### ASSIGNED TASK
Note on the material below: return exactly the lines from the line that holds "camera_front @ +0" through the line that holds "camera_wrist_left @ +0", and leave out each picture.

### DATASET SECTION
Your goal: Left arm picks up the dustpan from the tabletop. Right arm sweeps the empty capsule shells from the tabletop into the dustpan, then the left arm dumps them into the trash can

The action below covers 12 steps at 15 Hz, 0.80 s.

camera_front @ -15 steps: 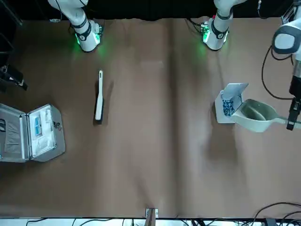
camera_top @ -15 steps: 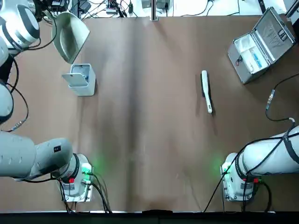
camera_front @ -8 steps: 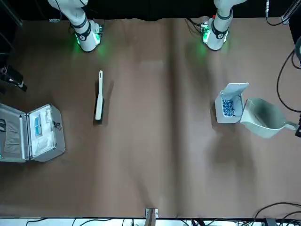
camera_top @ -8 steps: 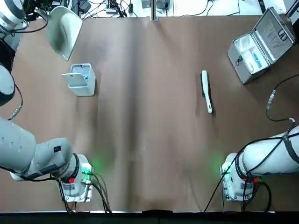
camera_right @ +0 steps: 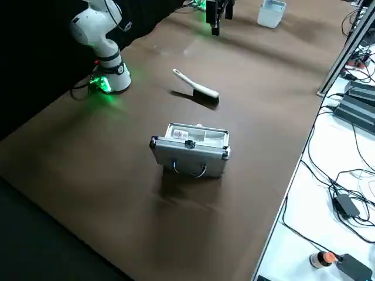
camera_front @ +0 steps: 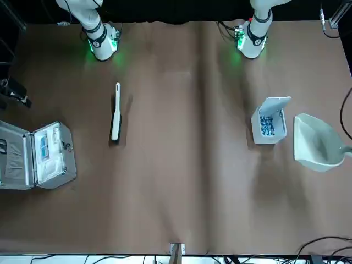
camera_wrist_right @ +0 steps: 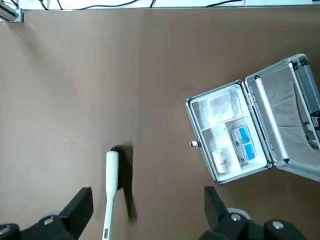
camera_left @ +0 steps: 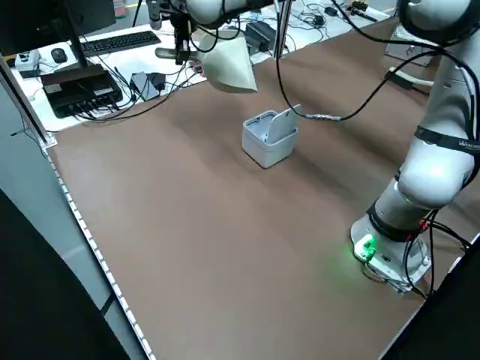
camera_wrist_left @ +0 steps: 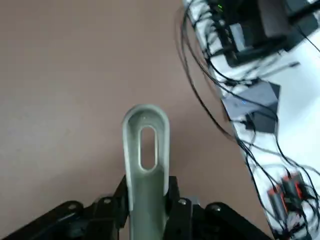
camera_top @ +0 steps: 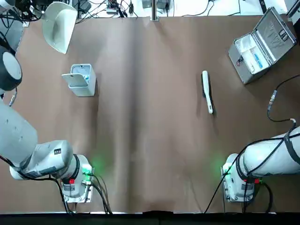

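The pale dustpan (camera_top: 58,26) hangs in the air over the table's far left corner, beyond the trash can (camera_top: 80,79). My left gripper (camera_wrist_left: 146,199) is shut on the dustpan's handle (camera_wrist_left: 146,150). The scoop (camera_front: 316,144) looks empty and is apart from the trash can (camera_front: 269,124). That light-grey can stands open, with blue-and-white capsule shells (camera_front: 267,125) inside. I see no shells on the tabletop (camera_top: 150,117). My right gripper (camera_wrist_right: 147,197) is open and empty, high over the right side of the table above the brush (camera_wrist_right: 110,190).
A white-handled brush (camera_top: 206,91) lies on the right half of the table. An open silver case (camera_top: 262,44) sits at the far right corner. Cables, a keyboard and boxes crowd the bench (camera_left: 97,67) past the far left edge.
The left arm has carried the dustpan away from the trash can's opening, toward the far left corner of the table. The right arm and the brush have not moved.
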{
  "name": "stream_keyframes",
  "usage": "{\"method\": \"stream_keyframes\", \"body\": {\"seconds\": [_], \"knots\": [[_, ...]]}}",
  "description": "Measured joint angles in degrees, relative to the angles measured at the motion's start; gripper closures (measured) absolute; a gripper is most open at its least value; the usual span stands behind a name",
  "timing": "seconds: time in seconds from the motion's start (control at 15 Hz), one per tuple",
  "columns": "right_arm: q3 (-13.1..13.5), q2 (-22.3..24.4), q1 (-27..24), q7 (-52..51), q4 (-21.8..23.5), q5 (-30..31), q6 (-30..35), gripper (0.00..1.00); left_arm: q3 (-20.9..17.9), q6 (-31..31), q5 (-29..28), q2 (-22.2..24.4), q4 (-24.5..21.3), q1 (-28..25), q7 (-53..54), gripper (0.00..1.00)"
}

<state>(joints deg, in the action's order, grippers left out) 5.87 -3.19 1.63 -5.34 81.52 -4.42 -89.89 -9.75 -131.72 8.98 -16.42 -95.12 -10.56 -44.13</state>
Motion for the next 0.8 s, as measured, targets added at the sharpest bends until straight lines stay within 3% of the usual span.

### OUTPUT OF THE EXERCISE
camera_front @ +0 steps: 
camera_wrist_right @ +0 steps: 
camera_left @ +0 steps: 
camera_wrist_left @ +0 steps: 

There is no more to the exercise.